Da alcuni decenni, il termine ha assunto, per antonomasia, il valore di specifica denominazione di un’unica vasta area africana, posta immediatamente a S del Sahara e delimitata approssimativamente dall’isoieta di 250 mm a N e da quella di 500 mm a S, con precipitazioni concentrate in estate; la caratterizzazione del S., in questa accezione, è dunque climatica e, di conseguenza, biogeografica. Il S. in senso geografico si estende dall’Oceano Atlantico al Mar Rosso, per circa 2,5 milioni di km2, fra i paralleli di 12° e 18° N, per una profondità variabile secondo le condizioni climatiche, interessando porzioni più o meno estese di Senegal, Mauritania, Mali, Burkina, Niger, Nigeria, Ciad, Camerun, Sudan, Etiopia ed Eritrea (cui alcuni vorrebbero aggiungere Somalia e Kenya, dove si ripropongono condizioni ambientali analoghe). La vegetazione è di tipo steppico a Nord, a savana arborata a Sud.
Nel S. si pratica l’allevamento, in forme nomadi o seminomadi (capre, dromedari, bovini), nelle sezioni settentrionali, e la cerealicoltura (sorgo, miglio) in quelle meridionali; in prossimità dei pozzi e dei corsi d’acqua perenni, come nell’area del ‘delta interno’ del fiume Niger, l’agricoltura può essere intensiva e riguardare anche produzioni commerciali (cotone, arachidi). Caratteristica tradizionale dell’economia saheliana è la stretta interdipendenza fra allevamento e agricoltura, e quindi fra pastori e contadini, in genere appartenenti a gruppi etnici differenti (berberi o berberizzati i primi; neri, di vari ceppi sudanesi, i secondi).
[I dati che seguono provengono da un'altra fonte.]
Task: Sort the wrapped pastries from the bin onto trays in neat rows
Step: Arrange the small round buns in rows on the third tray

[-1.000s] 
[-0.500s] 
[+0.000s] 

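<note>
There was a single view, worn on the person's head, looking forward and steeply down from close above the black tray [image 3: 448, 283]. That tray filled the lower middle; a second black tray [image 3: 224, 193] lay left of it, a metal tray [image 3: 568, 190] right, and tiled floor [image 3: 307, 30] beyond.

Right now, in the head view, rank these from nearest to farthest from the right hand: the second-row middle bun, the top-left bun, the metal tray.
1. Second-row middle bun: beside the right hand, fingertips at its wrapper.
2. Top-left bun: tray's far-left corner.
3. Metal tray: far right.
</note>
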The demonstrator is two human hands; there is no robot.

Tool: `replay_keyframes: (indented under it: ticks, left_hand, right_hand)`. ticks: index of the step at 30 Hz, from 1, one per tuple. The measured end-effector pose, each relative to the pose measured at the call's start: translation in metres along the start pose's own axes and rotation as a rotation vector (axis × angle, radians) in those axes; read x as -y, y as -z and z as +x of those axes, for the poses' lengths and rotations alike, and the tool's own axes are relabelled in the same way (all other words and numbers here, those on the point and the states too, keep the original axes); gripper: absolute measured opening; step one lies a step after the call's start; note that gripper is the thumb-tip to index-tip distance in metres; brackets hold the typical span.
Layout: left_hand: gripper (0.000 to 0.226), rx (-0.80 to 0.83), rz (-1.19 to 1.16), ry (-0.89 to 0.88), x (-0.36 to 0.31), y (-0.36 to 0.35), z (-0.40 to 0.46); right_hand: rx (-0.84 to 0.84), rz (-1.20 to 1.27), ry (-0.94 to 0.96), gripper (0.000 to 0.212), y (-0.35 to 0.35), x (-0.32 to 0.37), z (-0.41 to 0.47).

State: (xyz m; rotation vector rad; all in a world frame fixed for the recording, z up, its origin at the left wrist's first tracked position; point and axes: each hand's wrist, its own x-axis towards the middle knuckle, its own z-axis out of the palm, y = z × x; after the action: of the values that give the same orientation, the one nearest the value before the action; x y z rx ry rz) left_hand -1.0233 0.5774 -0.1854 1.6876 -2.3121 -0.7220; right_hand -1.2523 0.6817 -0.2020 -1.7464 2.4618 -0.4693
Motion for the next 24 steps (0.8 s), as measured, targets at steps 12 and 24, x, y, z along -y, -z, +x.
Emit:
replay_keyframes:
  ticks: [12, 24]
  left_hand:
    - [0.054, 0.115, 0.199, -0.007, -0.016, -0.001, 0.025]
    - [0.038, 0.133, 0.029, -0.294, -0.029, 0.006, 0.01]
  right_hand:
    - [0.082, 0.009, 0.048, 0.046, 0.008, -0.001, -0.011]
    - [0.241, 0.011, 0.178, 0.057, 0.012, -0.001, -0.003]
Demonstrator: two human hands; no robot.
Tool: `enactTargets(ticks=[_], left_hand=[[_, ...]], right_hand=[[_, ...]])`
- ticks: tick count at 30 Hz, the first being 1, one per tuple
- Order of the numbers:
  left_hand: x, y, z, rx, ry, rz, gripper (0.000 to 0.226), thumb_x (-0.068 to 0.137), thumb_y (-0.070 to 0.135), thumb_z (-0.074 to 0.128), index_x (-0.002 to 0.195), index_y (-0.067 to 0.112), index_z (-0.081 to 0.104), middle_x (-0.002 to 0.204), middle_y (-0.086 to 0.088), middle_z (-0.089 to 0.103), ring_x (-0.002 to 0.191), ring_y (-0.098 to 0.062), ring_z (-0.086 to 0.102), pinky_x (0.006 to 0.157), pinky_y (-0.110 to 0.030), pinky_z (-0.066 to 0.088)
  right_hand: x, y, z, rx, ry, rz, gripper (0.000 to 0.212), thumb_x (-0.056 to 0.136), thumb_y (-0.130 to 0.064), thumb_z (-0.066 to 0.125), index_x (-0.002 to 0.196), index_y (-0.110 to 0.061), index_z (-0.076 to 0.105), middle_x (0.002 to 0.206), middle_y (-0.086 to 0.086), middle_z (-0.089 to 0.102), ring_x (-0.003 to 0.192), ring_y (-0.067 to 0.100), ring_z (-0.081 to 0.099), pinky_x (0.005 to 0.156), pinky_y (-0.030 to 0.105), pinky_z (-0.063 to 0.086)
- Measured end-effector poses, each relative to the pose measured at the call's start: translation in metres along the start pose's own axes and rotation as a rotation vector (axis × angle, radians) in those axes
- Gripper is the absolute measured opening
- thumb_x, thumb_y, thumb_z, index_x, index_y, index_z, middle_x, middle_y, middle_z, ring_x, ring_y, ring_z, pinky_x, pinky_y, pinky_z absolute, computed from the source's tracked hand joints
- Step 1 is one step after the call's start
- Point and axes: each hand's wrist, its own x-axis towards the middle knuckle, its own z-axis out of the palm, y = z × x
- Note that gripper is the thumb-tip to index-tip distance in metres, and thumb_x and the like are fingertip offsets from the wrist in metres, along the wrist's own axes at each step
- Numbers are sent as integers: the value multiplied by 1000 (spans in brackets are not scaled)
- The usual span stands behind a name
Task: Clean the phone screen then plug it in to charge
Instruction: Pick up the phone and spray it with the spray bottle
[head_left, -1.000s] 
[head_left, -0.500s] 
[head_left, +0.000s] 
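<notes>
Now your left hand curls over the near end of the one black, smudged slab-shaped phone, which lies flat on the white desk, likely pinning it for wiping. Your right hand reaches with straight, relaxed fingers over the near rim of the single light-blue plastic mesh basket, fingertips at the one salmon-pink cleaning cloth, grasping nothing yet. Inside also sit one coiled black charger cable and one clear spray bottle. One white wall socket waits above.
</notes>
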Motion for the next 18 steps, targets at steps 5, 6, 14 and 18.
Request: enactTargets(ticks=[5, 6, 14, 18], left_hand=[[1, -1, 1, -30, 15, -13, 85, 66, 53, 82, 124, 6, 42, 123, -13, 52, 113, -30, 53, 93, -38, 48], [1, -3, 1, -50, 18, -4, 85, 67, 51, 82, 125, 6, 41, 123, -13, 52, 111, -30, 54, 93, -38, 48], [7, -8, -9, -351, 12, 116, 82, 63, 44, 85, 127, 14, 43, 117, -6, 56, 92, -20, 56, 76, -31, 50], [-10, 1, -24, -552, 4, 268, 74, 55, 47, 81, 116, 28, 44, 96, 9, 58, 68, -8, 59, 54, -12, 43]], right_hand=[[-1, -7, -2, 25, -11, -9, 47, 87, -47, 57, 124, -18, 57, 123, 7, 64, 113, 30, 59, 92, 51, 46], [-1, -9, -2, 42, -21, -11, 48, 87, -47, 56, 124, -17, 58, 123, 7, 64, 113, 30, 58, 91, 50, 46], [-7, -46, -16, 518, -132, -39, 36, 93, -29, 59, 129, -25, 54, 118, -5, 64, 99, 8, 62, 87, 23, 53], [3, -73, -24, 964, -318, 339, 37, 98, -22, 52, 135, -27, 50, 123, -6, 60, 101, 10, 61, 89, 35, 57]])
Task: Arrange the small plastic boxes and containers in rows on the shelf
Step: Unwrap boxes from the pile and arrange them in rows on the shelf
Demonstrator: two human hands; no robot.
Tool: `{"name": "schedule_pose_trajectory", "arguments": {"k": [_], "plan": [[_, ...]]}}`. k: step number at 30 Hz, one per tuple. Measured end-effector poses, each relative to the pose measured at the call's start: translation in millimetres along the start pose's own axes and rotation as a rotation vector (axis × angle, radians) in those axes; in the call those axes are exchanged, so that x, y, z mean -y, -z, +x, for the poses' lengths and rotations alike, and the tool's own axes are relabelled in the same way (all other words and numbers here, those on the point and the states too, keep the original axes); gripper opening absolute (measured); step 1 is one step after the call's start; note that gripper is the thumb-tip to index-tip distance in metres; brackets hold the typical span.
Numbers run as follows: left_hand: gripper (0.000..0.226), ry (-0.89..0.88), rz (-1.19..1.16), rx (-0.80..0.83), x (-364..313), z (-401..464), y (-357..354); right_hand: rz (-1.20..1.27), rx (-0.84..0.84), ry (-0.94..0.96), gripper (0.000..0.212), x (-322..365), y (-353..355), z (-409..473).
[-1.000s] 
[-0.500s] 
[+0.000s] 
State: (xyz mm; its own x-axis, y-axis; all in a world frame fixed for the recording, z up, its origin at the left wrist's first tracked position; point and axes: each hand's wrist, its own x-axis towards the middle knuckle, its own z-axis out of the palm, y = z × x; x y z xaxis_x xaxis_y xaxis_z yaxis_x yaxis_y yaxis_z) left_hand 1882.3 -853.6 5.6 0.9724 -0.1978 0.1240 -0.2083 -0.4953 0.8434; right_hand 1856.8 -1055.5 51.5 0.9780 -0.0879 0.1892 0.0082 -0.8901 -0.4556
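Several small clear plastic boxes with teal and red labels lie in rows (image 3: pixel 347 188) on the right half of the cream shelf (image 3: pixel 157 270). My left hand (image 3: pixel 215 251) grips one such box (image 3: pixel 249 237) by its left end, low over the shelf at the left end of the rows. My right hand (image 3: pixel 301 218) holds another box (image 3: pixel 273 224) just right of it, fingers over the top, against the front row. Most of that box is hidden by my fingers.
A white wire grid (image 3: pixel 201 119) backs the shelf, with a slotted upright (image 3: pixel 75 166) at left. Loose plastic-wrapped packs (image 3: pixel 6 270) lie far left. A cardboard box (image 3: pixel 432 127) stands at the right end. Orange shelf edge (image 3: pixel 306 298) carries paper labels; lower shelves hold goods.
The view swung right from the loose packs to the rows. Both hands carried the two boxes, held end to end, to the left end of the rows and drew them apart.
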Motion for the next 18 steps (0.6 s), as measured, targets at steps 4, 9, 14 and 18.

La popolazione dell’area, benché fortemente aumentata nella seconda metà del 20° sec. (raggiungendo circa i 17 milioni), rimane poco densa, salvo che nelle parti più meridionali e dove è disponibile l’acqua. L’incremento demografico (e del bestiame), a ogni modo, è stato l’elemento che ha reso più drammatici gli effetti di una serie di crisi idriche che si sono succedute nel ventennio 1970-90 e che sono state interpretate come riprova delle ipotesi di progressiva desertificazione del globo (poi ridimensionate proprio dalla ripresa di condizioni pluviometriche normali dal 1990). Si ha notizia di crisi idriche di pari gravità e durata, ma verificatesi in epoche in cui la pressione antropica sul territorio saheliano (indubbiamente assai fragile) era notevolmente minore. Questo più recente periodo siccitoso, invece, specie nei primi anni 1970, ha avuto effetti disastrosi proprio perché ha investito una popolazione probabilmente eccessiva rispetto alle potenzialità dell’area: esso ha provocato la perdita dei raccolti per alcuni anni consecutivi, la morte di decine di migliaia di persone, la distruzione quasi integrale del patrimonio zootecnico, la degradazione rapida e accentuata dei terreni agricoli, lo spostamento (che da temporaneo ha teso a divenire permanente) verso S di quasi tutta la popolazione saheliana, l’aumento improvviso della popolazione urbana, il tracollo dei bilanci statali, l’intervento degli organismi internazionali e l’avvio di tentativi di cooperazione allo sviluppo. In questa occasione si è costituito nel 1973 un Comitato Interstatale per la Lotta contro la Siccità nel S. (CILSS) che riunisce parte degli Stati già elencati (Senegal, Mauritania, Mali, Burkina Faso, Niger, Ciad) e inoltre Capo Verde, Gambia e Guinea-Bissau, costituendo di fatto un 'S. politico', che corrisponde all'accezione oggi più largamente riconosciuta del termine.